Desde la medianoche del miércoles, fuertes lluvias han causado desbordamientos del río Botello y las quebradas Mancilla y San Rafael en Facatativá, generando inundaciones que afectaron a más de 2.500 familias en cinco veredas y 15 barrios, especialmente en el borde sur del municipio.
Los sectores más impactados incluyen Villa Miriam, Villa Olímpica, La Paz, Los Manzanos, La Tribuna, San Rafael y Mancilla, donde las autoridades locales, en coordinación con Bomberos, Policía y Ejército, han instalado barreras con sacos de arena y realizado labores de limpieza y acompañamiento.
“Desde esta mañana a las cuatro estamos todos despiertos porque el agua se metió. Hemos tratado de salvar algunas cosas, pero la verdad estamos muy afectados”, relata una residente damnificada mientras describe cómo el agua sigue subiendo dentro de su vivienda.
La emergencia también ha afectado la red de alcantarillado, provocando colapsos y la entrada de aguas negras en algunas viviendas, complicando la situación de los habitantes que intentan contener el avance del agua con recursos limitados.
En respuesta, la Alcaldía de Facatativá mantiene la alerta roja desde el día anterior y hace un llamado a la comunidad para evitar zonas de riesgo y reportar situaciones de emergencia. El barrio Las Quintas logró controlar la emergencia tras el descenso del nivel del agua, mientras que el barrio Girardot permanece en situación crítica.
Simultáneamente, equipos interdisciplinarios realizan censos para identificar las necesidades prioritarias de las familias damnificadas y coordinar la entrega de ayudas humanitarias, incluyendo colchonetas, kits de aseo y mercados.

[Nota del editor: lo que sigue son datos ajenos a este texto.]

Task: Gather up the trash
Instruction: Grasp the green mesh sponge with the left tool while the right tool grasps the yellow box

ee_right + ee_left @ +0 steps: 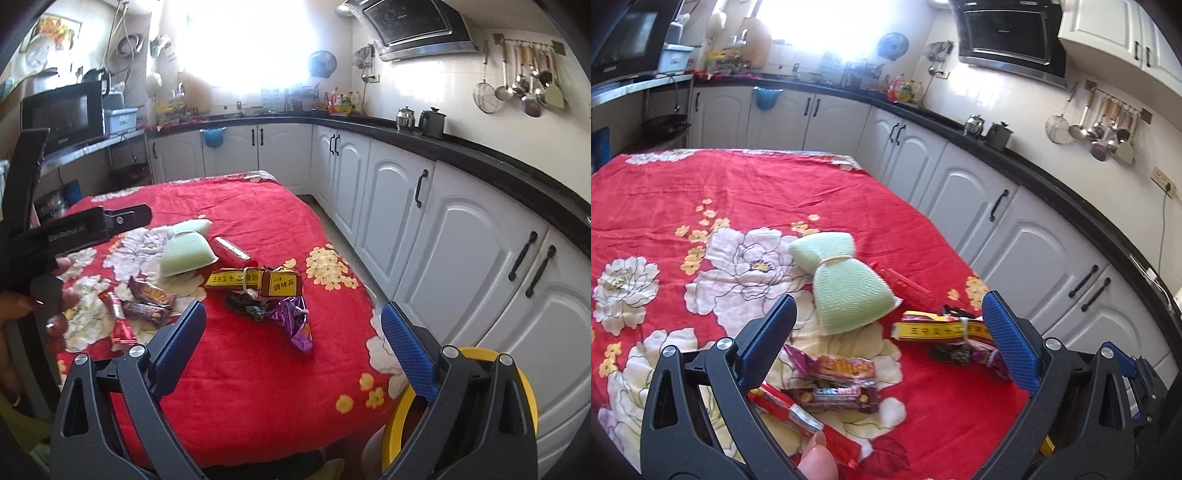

El gobernador de Cundinamarca, Jorge Emilio Rey, informó que la emergencia se extiende a otros municipios como Pacho y San Francisco, donde desbordamientos y movimientos en masa han afectado infraestructura vial y provocado evacuaciones preventivas.
En Pacho, el río Negro causó pérdida de banca en vías y afectaciones en veredas, mientras que en San Francisco maquinaria trabaja para habilitar la vía Bogotá–Villeta tras remociones en masa. En Facatativá también se reportaron encharcamientos y colapsos en la red de alcantarillado.
Durante el primer trimestre de 2026, se han registrado 115 emergencias relacionadas con las lluvias en la región, de las cuales 44 ocurrieron solo en marzo. El Instituto de Caminos y Construcciones de Cundinamarca activó 97 personas y maquinaria para atender 33 frentes de obra críticos.
El Ideam mantiene alerta por condiciones climáticas adversas en la región Andina, con previsión de precipitaciones moderadas a fuertes que podrían generar nuevas emergencias en Cundinamarca.
El Coliseo Central de Facatativá fue habilitado como centro de acopio para recibir donaciones destinadas a las familias afectadas. Las autoridades solicitan alimentos no perecederos, colchonetas o colchones nuevos, baldes, frazadas, kits de aseo y cocina, enfatizando que no se recibirán prendas de vestir ni alimentos perecederos para garantizar una adecuada gestión.
“Hoy más que nunca, la solidaridad puede marcar la diferencia. Cada aporte se transforma en esperanza para quienes más lo necesitan. Esta crisis la superamos juntos”, concluyen las autoridades municipales.